Questionada sobre se lhe tinha custado viver sem a tecnologia ou qualquer tentação em espreitar o telemóvel, Raquel Ribeiro reforça que não era verdadeiramente proibido, apenas sugerido. Mas na sua estadia disse que uma vez se sentiu ansiosa por causa do seu pai, porque desde que a sua mãe faleceu tornou-se protetora, dizendo que atualmente lhe liga todos os dias. No Portugal Offline diz que só custou o primeiro dia ficar sem o telemóvel.
O pior foi mesmo no final da estaria no retiro. “Estava com receio de ligar o telemóvel, de disparar muitas notificações” e por isso teve que se mentalizar primeiro. Depois da experiência e quando voltou ao seu quotidiano, conseguiu fazer o que aprendeu no retiro durante algum tempo. Percebeu, sobretudo, que não depende do telemóvel para viver, uma consciência que continua a utilizar. “Coloco o telemóvel num local onde estão a olhar para ele, longe da vista, para não perder depois 30 minutos de volta dele”. Apesar de já ter deixado de usar as técnicas que aprendeu, e de ter a internet ligada sempre durante o dia, já tem uma hora para o desligar de noite. “Obviamente que tudo isto foi um processo, e cada nova experiência vai moldando a nossa vida”.

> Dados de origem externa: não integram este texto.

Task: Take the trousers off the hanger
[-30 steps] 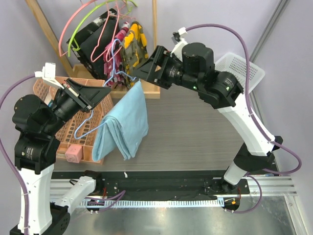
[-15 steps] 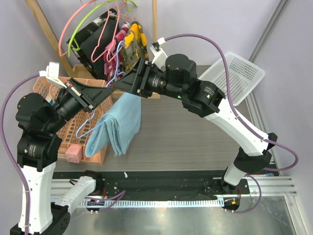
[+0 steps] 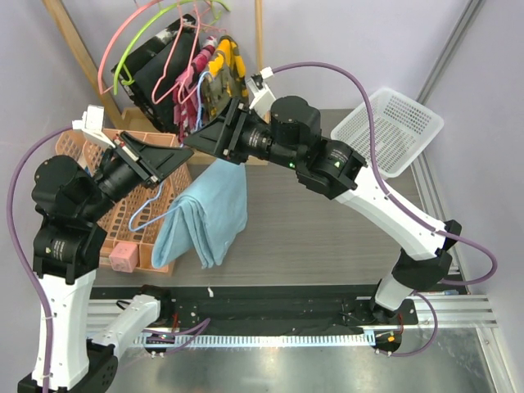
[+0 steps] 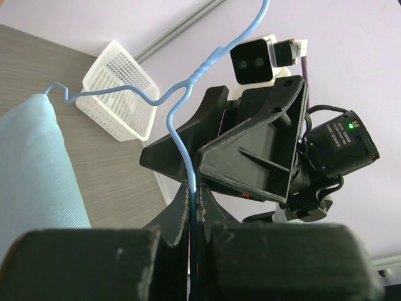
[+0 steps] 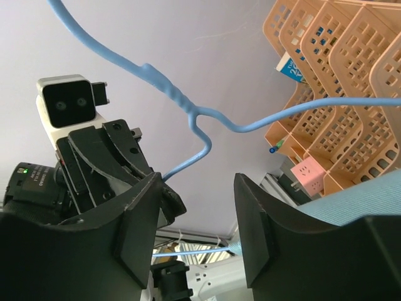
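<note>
The grey counter (image 3: 319, 221) runs under both arms. Above its left half hang the trousers (image 3: 209, 213), folded over the hanger's lower bar and drooping just beside an orange crate (image 3: 131, 233). A white basket (image 3: 393, 127) sits well apart, at the far right corner. The hanger (image 4: 188, 150) is held up in the air, its thin blue wire running straight down into the left gripper (image 4: 194, 210), whose fingers are clenched on it. The right gripper (image 5: 195, 188) faces the left one just above the trousers' top fold. Its fingers stand apart with nothing between them, and the hanger's twisted neck crosses just past their tips.
</note>
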Tool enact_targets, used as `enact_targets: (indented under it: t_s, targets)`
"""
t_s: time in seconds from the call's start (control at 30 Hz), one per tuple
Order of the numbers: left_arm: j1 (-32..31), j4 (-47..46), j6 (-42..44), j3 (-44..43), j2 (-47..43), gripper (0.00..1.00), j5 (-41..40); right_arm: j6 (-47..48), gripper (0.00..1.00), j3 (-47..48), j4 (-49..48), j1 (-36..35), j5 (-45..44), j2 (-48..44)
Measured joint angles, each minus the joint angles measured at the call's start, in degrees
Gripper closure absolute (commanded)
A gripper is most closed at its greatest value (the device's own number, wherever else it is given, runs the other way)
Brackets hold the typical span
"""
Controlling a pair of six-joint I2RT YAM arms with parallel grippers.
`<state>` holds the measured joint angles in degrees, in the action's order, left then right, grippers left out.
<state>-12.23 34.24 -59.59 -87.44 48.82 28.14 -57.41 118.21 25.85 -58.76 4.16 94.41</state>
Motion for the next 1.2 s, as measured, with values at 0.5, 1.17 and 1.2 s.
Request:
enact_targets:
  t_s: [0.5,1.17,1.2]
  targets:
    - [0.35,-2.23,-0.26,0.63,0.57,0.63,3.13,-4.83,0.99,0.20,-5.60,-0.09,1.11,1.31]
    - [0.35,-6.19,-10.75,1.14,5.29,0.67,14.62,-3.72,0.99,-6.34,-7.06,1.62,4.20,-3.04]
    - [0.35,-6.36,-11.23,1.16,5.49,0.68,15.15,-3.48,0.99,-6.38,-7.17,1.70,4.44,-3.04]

Afirma que gostaria de fazer um detox 3 ou 4 vezes por ano, mas o seu estilo de vida sempre a viajar dificulta. Até porque diz que não vai parar a sua vida para planear um detox, depende sempre de onde estiver, seja um retiro com foco espiritual, por exemplo. “Não tem que haver um retiro chamado detox digital, mas este tem de estar sempre presente no nosso dia-a-dia”, refere, dizendo que em muitos locais onde passa pratica-se ioga, entre outras atividades que a ajudam a pensar no presente. No entanto, destaca que como casal não podem fazer os dois em simultâneo, “alguém tem de ficar a tomar conta do negócio…”
A conclusão que se retira é que ninguém consegue viver sem a tecnologia, que está enraizada no quotidiano, no trabalho e relações sociais. Mas há sempre que haver um controlo do tempo e quando se está à volta dos equipamentos. Consegue-se viver um pouco melhor se conseguir pousar o telemóvel nem que seja por um par de horas e abster-se do que se passa no mundo digital, para prestar mais atenção no real.